For NI VSAs and VSTs, the resolution bandwidth (RBW) determines the fast-Fourier transform (FFT) bin size, or the smallest frequency that can be resolved.

The following graphs represent the same signal with varying RBW.



The smaller RBW, on the right, has much finer resolution which allows the sidebands to be visible. Finer resolution requires a longer acquisition time. When acquisition time is a factor and the display needs to be updated rapidly or when the modulation bandwidth is wide, you can use a larger RBW. RBW and acquisition time are inversely proportional.

The following table shows the advantages and disadvantages of both larger and smaller RBWs:

Characteristic Larger RBW Smaller RBW
FFT size Smaller Larger
Number of samples Fewer More
Measurement speed Faster Slower
Ability to resolve tones Often unable to resolve two closely spaced tones in a spectrum Tones are easily resolved

In FFT-based (digital) spectrum analyzers and vector signal analyzers, RBW is inversely proportional to the number of samples acquired. By taking more samples in the time domain, or making the acquisition time longer while keeping the sampling rate the same, the RBW is lowered. The result is more bins in the same span and improved frequency resolution.

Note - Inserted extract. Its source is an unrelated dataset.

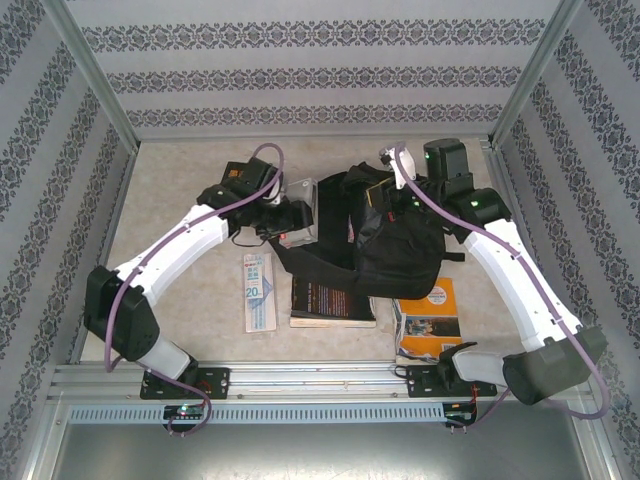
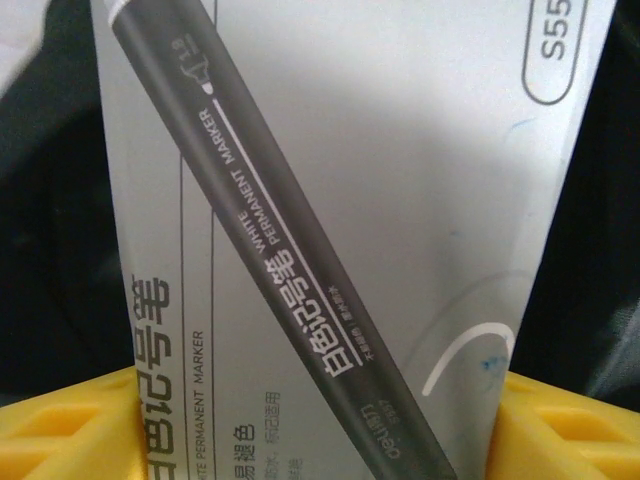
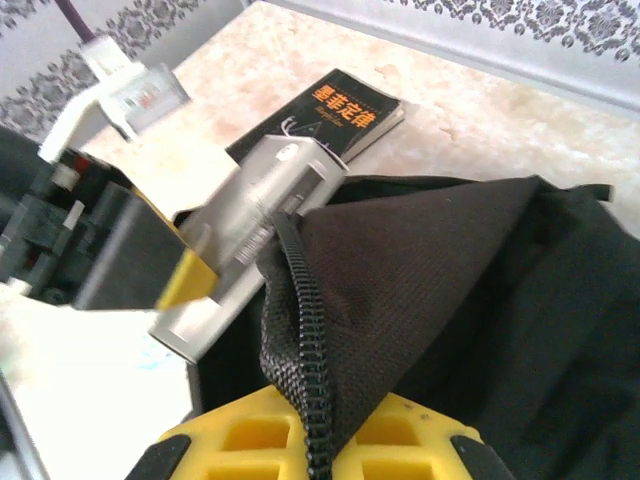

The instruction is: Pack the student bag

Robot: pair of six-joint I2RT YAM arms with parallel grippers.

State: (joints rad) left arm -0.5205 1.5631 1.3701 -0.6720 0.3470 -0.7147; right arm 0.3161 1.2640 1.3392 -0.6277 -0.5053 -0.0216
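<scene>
Fingers of the left gripper clamp a marker box at centre-left of the top view, against the bag's left edge. The right gripper, upper right, pinches the bag's rim. A black book, an orange book and a pack lie below, unpacked.

Left wrist: yellow fingers flank the box.

Right wrist: yellow fingers, pressed on the zipper edge, hold the mouth up, with the box tilted just beside it.

The step looks like loading the box. Next it needs pushing under the lifted flap, then releasing. The bag's contents are hidden.
</scene>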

The FFT process is equivalent to passing a time-domain signal through a bank of bandpass filters with center frequencies corresponding to the frequencies of the FFT bins. For wide sweeps, a wide RBW is required to shorten acquisition times. For narrow sweeps, a narrow filter improves frequency resolution.

Carefully consider which FFT window type to use. As an example, a Flat Top window minimizes amplitude measurement error and is recommended for amplitude measurements even though it has non-optimal selectivity.